Print exactly those lines that run from the beginning of the data to the line bearing "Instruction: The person", inclusive.
= Beginning of Section =
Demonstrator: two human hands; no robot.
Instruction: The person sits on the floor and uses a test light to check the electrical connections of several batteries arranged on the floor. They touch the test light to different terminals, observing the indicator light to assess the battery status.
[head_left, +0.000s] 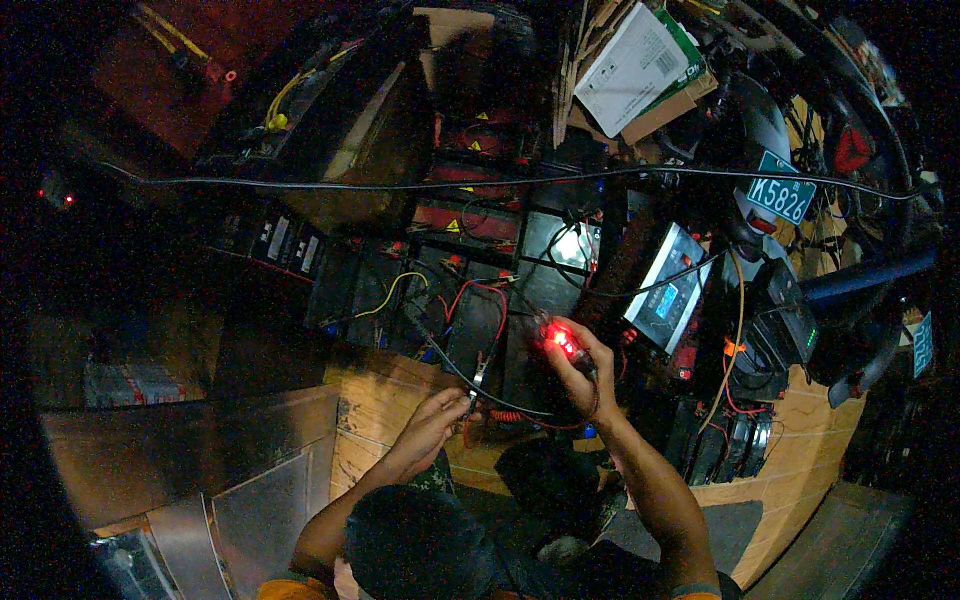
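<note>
The fingers of my left hand (429, 426) pinch the near end of a small metal clip (477, 379), whose jaws point away from me over the edge of a row of black batteries (474, 319). My right hand (590, 369) grips a small device (561, 339) that glows bright red between the fingers; its exact kind is hidden by the glare. A coiled red cord (505, 415) runs between the two hands. Red, yellow and black leads lie over the battery tops. Beyond the hands, a white glare falls on a battery (566, 241) at the back.
Right of the batteries stands a silver-and-black box with a lit blue display (666, 300). A scooter with a plate (781, 187) is behind it. A black cable (450, 184) stretches across the view. Flattened cardboard (637, 71) leans at the back; more batteries (724, 442) stand near right.
</note>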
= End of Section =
Result for this task:
Demonstrator: two human hands; no robot.
Instruction: The person sits on the floor and uses a test light to check the electrical connections of several batteries arranged on the floor. They touch the test light to different terminals, observing the indicator light to assess the battery status.

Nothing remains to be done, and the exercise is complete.